List all lines of the data containing the word "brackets".

Exercise inputs:
__________
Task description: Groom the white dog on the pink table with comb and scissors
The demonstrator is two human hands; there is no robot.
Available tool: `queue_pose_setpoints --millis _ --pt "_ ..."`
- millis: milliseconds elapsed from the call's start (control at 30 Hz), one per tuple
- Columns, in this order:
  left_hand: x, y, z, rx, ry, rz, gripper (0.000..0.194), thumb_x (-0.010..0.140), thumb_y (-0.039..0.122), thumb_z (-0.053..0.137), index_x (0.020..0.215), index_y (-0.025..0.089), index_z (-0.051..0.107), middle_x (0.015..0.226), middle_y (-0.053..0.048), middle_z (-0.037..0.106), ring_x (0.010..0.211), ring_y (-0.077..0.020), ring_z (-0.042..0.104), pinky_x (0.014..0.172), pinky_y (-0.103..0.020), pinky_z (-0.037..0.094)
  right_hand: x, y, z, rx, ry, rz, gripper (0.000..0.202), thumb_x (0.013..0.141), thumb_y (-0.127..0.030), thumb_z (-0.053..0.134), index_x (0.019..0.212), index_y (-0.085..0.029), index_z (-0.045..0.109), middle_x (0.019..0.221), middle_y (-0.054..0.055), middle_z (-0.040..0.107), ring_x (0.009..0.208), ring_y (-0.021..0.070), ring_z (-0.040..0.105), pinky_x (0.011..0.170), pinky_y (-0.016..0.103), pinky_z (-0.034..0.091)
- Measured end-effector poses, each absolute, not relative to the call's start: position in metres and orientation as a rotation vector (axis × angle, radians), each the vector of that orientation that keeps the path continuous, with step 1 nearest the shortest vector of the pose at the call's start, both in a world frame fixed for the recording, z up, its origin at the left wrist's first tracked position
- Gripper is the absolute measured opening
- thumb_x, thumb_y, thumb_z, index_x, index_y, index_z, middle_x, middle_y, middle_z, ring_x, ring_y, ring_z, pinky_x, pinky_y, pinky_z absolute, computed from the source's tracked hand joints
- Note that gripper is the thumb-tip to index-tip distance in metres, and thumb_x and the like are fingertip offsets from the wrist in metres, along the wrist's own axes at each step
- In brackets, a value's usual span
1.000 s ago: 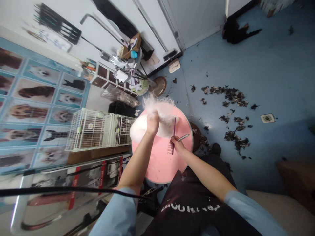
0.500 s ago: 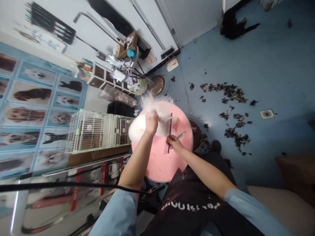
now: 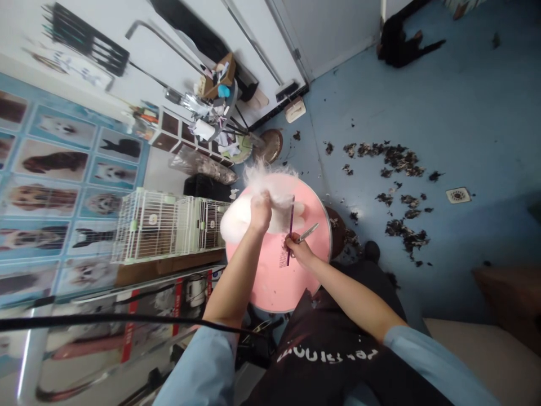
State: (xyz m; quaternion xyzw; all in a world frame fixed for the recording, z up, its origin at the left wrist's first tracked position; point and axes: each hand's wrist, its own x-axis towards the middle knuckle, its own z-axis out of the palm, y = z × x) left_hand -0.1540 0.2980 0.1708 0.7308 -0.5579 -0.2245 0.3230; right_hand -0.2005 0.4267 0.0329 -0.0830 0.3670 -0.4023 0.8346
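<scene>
A white fluffy dog point(image 3: 236, 219) is on a round pink table point(image 3: 270, 282) in front of me. My left hand point(image 3: 261, 213) is closed on the dog's long white fur, which fans out beyond my fingers; exactly what part it grips is partly hidden. Held in my right hand point(image 3: 296, 248) is a purple comb point(image 3: 291, 217), its fine teeth facing left and its far end beside the fur. The same hand also keeps a pair of scissors point(image 3: 308, 232), pointing up and right, away from the dog.
Dark hair clippings point(image 3: 397, 158) litter the blue floor on the right. A black animal point(image 3: 397, 42) is at the far wall. White wire cages point(image 3: 147, 225) stand on the left. Beyond the table is a cluttered stand point(image 3: 228, 107). A black cable point(image 3: 127, 320) crosses the lower left.
The comb and scissors in my right hand have shifted very slightly to the left. My left hand keeps its grip on the fur. The black animal has moved a little.
</scene>
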Motion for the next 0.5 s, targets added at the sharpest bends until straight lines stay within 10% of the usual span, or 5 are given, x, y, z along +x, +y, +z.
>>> queue_pose_setpoints --millis 500 --pt "-0.140 0.303 0.170 1.960 -1.428 -0.542 0.046 0.107 0.044 0.056 0.070 0.017 0.060 0.071 -0.003 0.058 0.072 -0.0174 0.051 0.071 -0.030 0.045 -0.209 0.453 0.020 -0.299 0.890 -0.829 0.024 0.091 -0.035 0.062 0.077 -0.025 0.046 0.064 -0.004 0.057 0.052 0.0105 0.043 0.050 0.024 0.034"
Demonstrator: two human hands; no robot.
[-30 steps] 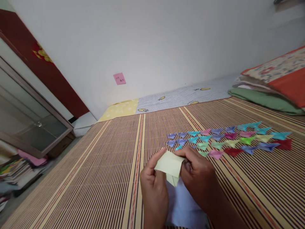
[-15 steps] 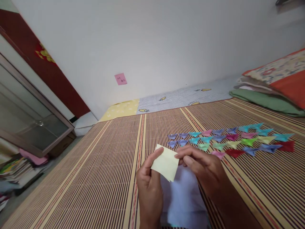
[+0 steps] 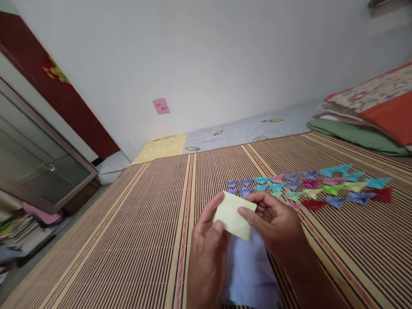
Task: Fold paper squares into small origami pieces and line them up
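Note:
A small pale yellow square of paper is held up between my two hands, tilted toward me. My left hand pinches its left side, with the thumb on the near face and a finger along the upper left edge. On the right side my right hand grips it, thumb across the front and fingers behind. Below the paper lies a bluish-white cloth or sheet, partly covered by my hands. Beyond my right hand, several folded paper shapes in blue, pink, green, yellow and red stand in rows.
A striped bamboo mat covers the bed. Folded bedding is stacked at the far right. A pink note sticks to the wall. At the left are a glass-fronted cabinet and a pile of books.
The paper has shifted slightly right and turned. My right thumb has come onto its front, and my left thumb now presses its lower left corner.

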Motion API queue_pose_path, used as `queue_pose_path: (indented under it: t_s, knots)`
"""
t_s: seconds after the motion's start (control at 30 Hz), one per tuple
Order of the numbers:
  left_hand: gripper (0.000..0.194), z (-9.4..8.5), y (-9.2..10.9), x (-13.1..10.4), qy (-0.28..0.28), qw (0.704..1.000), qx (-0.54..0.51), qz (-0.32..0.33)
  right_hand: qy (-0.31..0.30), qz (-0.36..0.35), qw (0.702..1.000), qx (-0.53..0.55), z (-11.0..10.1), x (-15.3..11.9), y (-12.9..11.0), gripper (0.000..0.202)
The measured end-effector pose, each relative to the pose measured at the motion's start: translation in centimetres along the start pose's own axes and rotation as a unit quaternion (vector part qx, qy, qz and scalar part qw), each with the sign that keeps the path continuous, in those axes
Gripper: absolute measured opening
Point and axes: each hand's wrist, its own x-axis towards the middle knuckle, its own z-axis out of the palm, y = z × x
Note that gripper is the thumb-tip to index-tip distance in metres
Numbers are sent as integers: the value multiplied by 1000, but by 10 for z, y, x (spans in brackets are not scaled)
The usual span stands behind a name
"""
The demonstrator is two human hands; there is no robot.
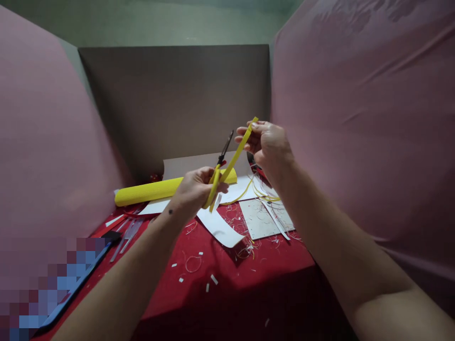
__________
Finished task:
- In brackets, a value's usual span
Numbers are sent as integers: the value multiplied by 1000, but by 10 for z, y, x (spans in brackets are not scaled)

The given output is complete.